_INPUT DATA_
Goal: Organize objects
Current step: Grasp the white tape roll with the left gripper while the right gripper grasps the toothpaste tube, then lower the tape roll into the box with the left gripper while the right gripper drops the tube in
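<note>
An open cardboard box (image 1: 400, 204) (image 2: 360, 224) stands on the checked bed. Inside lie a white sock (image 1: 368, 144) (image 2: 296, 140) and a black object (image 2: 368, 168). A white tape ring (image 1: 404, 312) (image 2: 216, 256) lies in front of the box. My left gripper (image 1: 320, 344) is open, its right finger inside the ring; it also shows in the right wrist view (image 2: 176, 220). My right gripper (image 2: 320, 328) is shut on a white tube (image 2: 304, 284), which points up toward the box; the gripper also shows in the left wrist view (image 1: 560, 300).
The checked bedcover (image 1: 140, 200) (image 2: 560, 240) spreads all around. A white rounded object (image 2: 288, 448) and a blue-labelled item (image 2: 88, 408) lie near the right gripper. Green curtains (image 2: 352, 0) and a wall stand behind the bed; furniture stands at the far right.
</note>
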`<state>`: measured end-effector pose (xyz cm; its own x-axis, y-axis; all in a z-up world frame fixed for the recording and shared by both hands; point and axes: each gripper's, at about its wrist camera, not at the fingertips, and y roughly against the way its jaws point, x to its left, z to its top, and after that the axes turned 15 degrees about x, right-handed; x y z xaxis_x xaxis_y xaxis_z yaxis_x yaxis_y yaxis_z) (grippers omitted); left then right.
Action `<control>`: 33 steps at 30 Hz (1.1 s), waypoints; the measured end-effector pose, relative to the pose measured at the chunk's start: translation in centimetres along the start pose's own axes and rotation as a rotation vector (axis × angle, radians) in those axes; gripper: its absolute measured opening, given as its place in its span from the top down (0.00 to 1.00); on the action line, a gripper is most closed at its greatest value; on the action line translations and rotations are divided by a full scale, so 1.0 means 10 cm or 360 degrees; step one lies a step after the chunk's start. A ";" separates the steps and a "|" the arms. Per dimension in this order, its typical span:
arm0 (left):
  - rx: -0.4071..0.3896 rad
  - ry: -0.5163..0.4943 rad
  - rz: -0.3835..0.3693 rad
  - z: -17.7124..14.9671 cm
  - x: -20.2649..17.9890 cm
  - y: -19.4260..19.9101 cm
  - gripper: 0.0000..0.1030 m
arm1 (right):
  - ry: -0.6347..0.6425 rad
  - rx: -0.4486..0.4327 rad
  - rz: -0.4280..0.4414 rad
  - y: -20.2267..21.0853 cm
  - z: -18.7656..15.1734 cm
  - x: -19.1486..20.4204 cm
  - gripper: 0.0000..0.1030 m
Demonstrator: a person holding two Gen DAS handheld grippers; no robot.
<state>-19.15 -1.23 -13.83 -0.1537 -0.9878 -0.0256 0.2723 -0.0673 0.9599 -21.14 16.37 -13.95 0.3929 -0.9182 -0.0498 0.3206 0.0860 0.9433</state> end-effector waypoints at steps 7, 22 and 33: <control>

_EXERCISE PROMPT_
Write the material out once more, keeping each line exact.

_EXPECTED ANSWER_
Goal: Organize objects
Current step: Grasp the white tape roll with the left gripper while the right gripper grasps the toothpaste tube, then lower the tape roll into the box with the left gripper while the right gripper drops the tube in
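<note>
An open cardboard box (image 1: 400, 204) (image 2: 360, 224) stands on the checked bed. Inside lie a white sock (image 1: 368, 144) (image 2: 296, 140) and a black object (image 2: 368, 168). A white tape ring (image 1: 404, 312) (image 2: 216, 256) lies in front of the box. My left gripper (image 1: 320, 344) is open, its right finger inside the ring; it also shows in the right wrist view (image 2: 176, 220). My right gripper (image 2: 320, 328) is shut on a white tube (image 2: 304, 284), which points up toward the box; the gripper also shows in the left wrist view (image 1: 560, 300).
The checked bedcover (image 1: 140, 200) (image 2: 560, 240) spreads all around. A white rounded object (image 2: 288, 448) and a blue-labelled item (image 2: 88, 408) lie near the right gripper. Green curtains (image 2: 352, 0) and a wall stand behind the bed; furniture stands at the far right.
</note>
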`<state>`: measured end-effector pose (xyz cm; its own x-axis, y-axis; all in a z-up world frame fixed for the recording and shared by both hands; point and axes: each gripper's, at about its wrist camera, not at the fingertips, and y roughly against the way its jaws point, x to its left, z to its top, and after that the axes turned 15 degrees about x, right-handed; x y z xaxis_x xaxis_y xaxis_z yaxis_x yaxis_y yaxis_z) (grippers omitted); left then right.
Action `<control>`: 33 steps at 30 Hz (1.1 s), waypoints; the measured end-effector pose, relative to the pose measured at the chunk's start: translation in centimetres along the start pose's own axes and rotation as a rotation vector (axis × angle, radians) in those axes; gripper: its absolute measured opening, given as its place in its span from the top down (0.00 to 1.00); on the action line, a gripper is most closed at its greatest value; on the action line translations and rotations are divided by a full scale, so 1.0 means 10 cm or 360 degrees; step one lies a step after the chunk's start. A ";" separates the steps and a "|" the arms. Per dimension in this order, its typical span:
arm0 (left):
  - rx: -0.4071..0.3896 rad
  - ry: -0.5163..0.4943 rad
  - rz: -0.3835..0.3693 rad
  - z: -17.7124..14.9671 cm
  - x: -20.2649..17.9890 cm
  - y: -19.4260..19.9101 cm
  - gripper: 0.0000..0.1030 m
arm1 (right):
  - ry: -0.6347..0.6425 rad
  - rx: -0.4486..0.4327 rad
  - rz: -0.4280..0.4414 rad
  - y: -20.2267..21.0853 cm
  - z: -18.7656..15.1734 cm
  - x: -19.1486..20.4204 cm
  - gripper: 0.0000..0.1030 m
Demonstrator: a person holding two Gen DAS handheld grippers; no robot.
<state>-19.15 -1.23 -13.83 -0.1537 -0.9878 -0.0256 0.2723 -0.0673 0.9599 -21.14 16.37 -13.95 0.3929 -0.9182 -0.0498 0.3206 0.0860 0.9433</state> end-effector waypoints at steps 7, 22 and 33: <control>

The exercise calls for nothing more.